В то время как «назидательная притча» выросла из средневековых моралите и воплощает развитие аллегорической традиции, новая, неаллегорическая повесть явилась продуктом распада средневекового общества. Она связана, в частности, с такими процессами, как прогресс науки и зарождение журналистики. Не случайно и Нэш и Дефо были журналистами и публицистами, окунувшимися в актуальные проблемы своего времени не столько из-за страстного чувства морального долга, сколько из-за острого интереса к волнующему процессу бытия, да к тому же в силу необходимости зарабатывать на жизнь. Их прежде всего характеризует то, что впоследствии приобрело избитое определение «интереса к человеку».
В настоящее время под этими словами чаще всего подразумевают интерес к жизни, лишенный обобщенно-морализующего характера и, конечно, прямо противоположный аллегории. Житейские истории, появляющиеся в наших газетах, представляют собой — если это не абсолютно бездарные или сенсационные поделки — куски и кусочки жизни, отдельные стороны человеческого опыта, подчас анекдотичные, а иногда и типичные. Но они никогда не имеют специальной многозначной «нагрузки». От читателя не требуется, чтобы он делал из них какой-либо иной вывод, кроме самого общего и максимально неконкретного заключения: что ж, такова жизнь...
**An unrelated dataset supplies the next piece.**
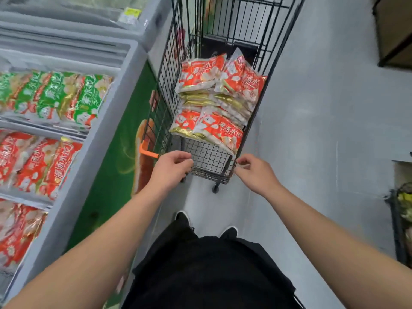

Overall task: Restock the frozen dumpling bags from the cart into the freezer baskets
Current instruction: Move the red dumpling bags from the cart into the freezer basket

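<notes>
Dumpling bags [219, 94] lay stacked in the black wire cart [209, 161] beside the freezer [93, 139]. We kept our left hand [170, 169] and right hand [256, 172] at its near rim, fingers loosely curled, holding nothing.

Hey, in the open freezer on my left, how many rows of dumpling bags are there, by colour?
Green bag rows: 1
Red bag rows: 2
Total: 3 rows
</notes>
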### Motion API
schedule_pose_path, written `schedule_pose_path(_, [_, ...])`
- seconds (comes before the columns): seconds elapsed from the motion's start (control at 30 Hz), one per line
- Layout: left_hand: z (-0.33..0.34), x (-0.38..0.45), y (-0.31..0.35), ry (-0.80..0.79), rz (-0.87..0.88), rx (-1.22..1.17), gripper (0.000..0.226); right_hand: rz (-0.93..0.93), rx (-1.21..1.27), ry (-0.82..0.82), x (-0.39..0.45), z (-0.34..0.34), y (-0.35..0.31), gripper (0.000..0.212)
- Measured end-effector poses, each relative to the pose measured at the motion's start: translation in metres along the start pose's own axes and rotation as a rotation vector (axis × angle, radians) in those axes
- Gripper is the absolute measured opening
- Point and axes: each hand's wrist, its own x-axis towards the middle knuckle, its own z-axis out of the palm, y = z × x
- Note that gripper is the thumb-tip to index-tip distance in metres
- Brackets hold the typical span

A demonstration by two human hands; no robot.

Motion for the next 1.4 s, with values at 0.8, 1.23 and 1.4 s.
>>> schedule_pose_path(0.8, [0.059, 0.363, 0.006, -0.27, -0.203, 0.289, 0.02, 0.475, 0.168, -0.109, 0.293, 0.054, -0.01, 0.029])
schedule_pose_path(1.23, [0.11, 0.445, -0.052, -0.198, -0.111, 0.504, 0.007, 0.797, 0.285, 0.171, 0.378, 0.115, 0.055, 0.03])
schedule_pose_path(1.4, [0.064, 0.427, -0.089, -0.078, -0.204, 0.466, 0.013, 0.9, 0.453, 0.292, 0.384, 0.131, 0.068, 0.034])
На Хиросиму сброшена атомная бомба, и первые полосы газет кричат об этом событии: «драматично», «невероятно», «чревато далеко идущими последствиями»— как кому нравится. Политические и. моральные последствия этого акта анализируются, пусть неудовлетворительно, в передовых статьях. А затем постепенно на газетные страницы проникают «рассказы о людях». В них описывается, что испытывали те, кто был в Хиросиме в момент взрыва, и тот, кто нажал на рычаг спускового устройства и сбросил бомбу, рассказывается, какую жизнь ведет летчик, когда он не сбрасывает атомные бомбы, на сколько времени прекратилось трамвайное движение, как чудом спасся некто Мицуото. Тот факт, что «рассказы о людях» в наших газетах почти всегда подаются с нейтральных моральных позиций, без попытки осмыслить события, делает газеты нередко просто отталкивающими. Интерес к «пластике жизни», не сопровождаемый попыткой дать оценку фиксируемым явлениям, в конечном счете обязательно ведет к безответственности. Такая опасность подстерегает писателя, считающего, что он вправе игнорировать систему изображения жизни.